Среди последних томских произведений Константина Михайловича — великолепный очерк «Г. Н. Потанин». Псевдонимом «М. Костин» связываются между собой томская тема с морскими рассказами. Очерк появился на благоприятном фоне: «Сибирская газета» стала уделять большое внимание людям с обострённой гражданской совестью. Расширился литературный отдел газеты: помещён рассказ В. Г. Короленко «Из записной книжки», очерк Г. Мачтета о В. Г. Белинском, открылась рубрика «Что пишут» с постоянными обзорами новинок, где помещены рецензии на очерки Г. Успенского, некролог о В. М. Гаршине. Стало очевидным, что «сибирская печать не исполнила бы своего общественного долга, не ознакомив читателя с одним из лучших сынов Сибири» [8, 1888, № 29].
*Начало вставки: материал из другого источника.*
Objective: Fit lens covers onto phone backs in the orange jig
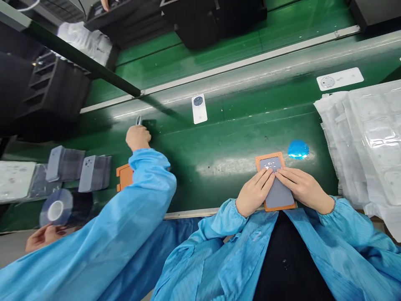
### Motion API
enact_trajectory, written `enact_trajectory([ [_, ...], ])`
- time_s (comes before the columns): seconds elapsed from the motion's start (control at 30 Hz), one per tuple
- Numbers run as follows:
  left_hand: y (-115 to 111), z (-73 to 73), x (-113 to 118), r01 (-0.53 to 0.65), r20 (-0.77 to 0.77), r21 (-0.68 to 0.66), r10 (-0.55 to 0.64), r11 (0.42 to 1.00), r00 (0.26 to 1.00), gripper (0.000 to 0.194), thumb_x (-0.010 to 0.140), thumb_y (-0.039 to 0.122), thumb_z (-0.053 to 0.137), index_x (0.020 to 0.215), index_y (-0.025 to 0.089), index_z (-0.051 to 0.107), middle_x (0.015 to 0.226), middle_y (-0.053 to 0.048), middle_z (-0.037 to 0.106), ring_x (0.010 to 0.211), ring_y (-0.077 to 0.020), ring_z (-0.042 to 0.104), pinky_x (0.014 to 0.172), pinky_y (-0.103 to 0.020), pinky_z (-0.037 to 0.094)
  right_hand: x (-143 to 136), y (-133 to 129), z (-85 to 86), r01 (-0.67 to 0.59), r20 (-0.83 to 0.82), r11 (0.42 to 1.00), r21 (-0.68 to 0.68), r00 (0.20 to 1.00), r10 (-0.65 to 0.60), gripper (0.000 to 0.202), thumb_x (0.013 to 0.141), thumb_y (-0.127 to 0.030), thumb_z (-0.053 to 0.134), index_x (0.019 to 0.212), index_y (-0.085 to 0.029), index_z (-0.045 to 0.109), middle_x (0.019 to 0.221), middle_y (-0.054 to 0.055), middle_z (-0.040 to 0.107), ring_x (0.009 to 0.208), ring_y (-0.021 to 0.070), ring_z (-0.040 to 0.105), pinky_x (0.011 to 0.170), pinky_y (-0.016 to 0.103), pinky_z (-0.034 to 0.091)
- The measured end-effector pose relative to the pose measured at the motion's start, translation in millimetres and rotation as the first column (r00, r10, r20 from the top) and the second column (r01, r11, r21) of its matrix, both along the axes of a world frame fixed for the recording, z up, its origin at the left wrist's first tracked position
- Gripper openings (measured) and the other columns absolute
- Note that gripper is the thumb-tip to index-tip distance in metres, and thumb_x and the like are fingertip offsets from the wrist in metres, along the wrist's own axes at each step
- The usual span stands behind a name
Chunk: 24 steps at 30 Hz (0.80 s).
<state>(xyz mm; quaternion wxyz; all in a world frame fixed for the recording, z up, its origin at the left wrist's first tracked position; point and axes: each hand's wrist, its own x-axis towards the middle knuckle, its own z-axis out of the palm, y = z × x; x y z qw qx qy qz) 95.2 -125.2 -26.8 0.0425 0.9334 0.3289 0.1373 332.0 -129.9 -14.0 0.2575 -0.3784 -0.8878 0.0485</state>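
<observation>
A grey phone-shaped panel (pixel 278 193) lies in an orange fixture (pixel 258 161) at the table's near edge, just in front of my body. From the left, my left hand (pixel 255 191) rests its pressed-together fingertips on the panel, below its small holes. My right hand (pixel 305 189) touches the panel from the other side, its fingers close together and the tips near those of the left. Whether a small piece is under the fingertips cannot be made out. A round blue film disc (pixel 298 149) lies beyond my right hand.
At the left, a co-worker's arm (pixel 147 175) reaches over another orange fixture (pixel 125 176). Stacked grey panels (pixel 89 173) and a tape roll (pixel 56 210) lie further left. White cards (pixel 199 115) sit on the green belt. Clear plastic trays (pixel 376 125) are piled at the right.
</observation>
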Motion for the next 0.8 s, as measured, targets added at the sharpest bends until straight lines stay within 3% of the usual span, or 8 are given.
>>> enact_trajectory([
  [0.17, 2, -0.8, -3, 0.011, -0.010, 0.032, -0.010, 0.999, 1.000, 0.043, 0.105, 0.011, 0.043, 0.146, 0.003, 0.049, 0.148, -0.019, 0.058, 0.149, -0.0281, 0.044, 0.120, -0.040, 0.049, 2, 0, -1.2, 0.007, 0.019, 1.000, 0.004, 1.000, -0.007, 0.037, 0.097, -0.001, 0.053, 0.131, -0.008, 0.066, 0.127, 0.016, 0.071, 0.120, 0.0284, 0.068, 0.103, 0.046, 0.060],
  [0.4, 8, -10.9, -3, -0.022, -0.081, -0.047, 0.018, 0.999, 0.997, 0.047, 0.105, 0.011, 0.040, 0.151, 0.006, 0.044, 0.152, -0.023, 0.053, 0.151, -0.0304, 0.041, 0.115, -0.042, 0.053, 2, 6, -9.3, -0.002, 0.114, 1.000, -0.008, 0.993, 0.003, 0.037, 0.098, -0.003, 0.050, 0.130, -0.009, 0.067, 0.132, 0.015, 0.070, 0.121, 0.0278, 0.067, 0.105, 0.045, 0.058],
  [0.63, 14, -19.2, 2, -0.062, -0.112, 0.063, 0.069, 0.996, 0.991, 0.042, 0.102, 0.014, 0.048, 0.144, 0.006, 0.049, 0.151, -0.031, 0.049, 0.150, -0.0390, 0.039, 0.116, -0.051, 0.049, -1, 15, -14.2, -0.005, 0.251, 0.993, -0.119, 0.967, 0.035, 0.048, 0.098, -0.010, 0.049, 0.145, -0.001, 0.054, 0.151, 0.022, 0.054, 0.141, 0.0354, 0.051, 0.117, 0.055, 0.043],
  [0.8, 12, -25.0, 4, -0.055, -0.100, 0.036, 0.058, 0.998, 0.993, 0.044, 0.102, 0.013, 0.046, 0.145, 0.006, 0.046, 0.156, -0.031, 0.043, 0.155, -0.0377, 0.030, 0.120, -0.054, 0.044, -3, 14, -14.9, 0.018, 0.272, 0.989, -0.144, 0.962, 0.022, 0.055, 0.095, -0.008, 0.047, 0.150, -0.003, 0.049, 0.156, 0.020, 0.048, 0.147, 0.0342, 0.044, 0.122, 0.056, 0.036],
])
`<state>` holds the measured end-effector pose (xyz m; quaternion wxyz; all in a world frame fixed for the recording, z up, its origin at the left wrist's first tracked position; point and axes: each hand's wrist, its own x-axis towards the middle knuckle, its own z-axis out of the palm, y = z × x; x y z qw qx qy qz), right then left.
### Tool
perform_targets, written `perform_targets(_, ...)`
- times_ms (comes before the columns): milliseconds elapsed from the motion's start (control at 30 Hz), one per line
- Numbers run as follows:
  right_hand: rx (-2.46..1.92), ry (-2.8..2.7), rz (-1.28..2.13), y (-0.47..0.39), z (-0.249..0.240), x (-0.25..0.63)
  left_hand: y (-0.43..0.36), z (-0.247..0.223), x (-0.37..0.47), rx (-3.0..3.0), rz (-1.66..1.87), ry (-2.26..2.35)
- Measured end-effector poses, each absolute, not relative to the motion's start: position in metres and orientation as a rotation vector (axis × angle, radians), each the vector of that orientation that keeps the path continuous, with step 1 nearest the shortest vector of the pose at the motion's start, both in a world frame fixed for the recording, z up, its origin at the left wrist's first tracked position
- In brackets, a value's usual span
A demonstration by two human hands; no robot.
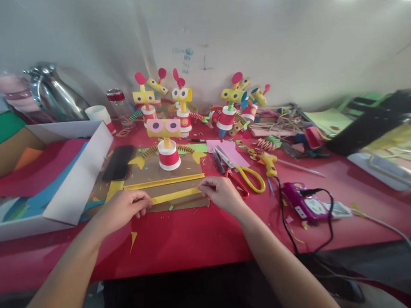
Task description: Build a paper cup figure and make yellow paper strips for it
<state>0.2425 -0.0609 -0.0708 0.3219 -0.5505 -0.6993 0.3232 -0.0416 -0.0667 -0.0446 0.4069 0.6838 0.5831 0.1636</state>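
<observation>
A yellow paper strip is stretched between my two hands, low over a brown cardboard sheet. My left hand pinches its left end, and my right hand pinches the right end. Just behind it, a folded yellow strip lies across the cardboard. Beyond that stands a paper-cup figure with a red band, a yellow tube head with pink eyes and coiled paper arms. Yellow-handled scissors and red-handled pliers lie right of the cardboard.
An open white box of coloured paper sits at left, near a black phone. More cup figures stand at the back. On the right are a yellow glue gun, a purple power socket with cords and a black bottle.
</observation>
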Motion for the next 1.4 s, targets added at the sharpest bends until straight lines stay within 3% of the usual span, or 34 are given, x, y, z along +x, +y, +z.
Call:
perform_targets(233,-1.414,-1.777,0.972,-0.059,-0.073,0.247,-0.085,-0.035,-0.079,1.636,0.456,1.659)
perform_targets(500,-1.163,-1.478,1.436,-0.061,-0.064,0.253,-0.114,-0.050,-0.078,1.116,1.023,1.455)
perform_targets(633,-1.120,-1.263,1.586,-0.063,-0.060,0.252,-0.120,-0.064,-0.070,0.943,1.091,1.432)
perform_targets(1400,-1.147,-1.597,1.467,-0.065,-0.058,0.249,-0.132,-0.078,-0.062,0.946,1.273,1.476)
Использовав материалы биографии Г. Н. Потанина и собственные воспоминания, Станюкович воссоздаёт неповторимые черты человека, с кем судьба счастливо свела его в годы томской ссылки. Портрет Григория Николаевича в изображении Станюковича — это согретая тёплым авторским чувством зарисовка, улавливание типичных черт простого русского лица «из народа»: «чем-то необыкновенно хорошим, скромным, даже детски застенчивым веяло от этого небольшого, сухощавого пожилого человека» [8; 1888, № 30]. Тип учёного, путешественника, гражданина, не утратившего живых связей со своим краем, был близок идеальным представлениям Станюковича. Он увидел в Потанине подлинно гармоничную личность, положительного героя: просветителя, гуманиста, глубоко нравственного человека. Гармония высокого общественного служения и личного обаяния и скромности прочерчивается как притягательная вершина человеческого совершенства, тем более необходимого в эпохи безвременья. Автор вновь выходит к проблеме личности, её воздействия на духовную жизнь общества. Резкими штрихами характеризуя современный мир как «время, когда эгоизм и себялюбие, продажность и предательство, бессердечие и ненависть ко всему, что носит на себе печать „духа“»… празднуют «именины сердца», Станюкович не боится высоких слов в адрес «светлой личности»: «светоч среди мрака», «безукоризненная нравственная чистота», «гордость своей родины». Очерк и по своему художественному исполнению был заключительным аккордом, полным гармонии и пафоса. Это было и торжественное прощание с Томском, и дань благодарности всему, что связано было с ним чистого и высокого.
Литература:
1. Некрасова Е. С. К. М. Станюкович. Его поездка и жизнь в Томске. //Русская мысль, 1903, кн. X, с. 141.
2. Адрианов А. В. Томская старина // Город Томск. — Томск. 1912.
3. Чудновский С. Л. Из дальних лет // Вестник Европы, 1912. март.
4. Кеннан Д. Сибирь и ссылка. — СПб., 1906.
5. Мильков В. Станюкович в Томске // Русские писатели в Томске. — Томск, 1954.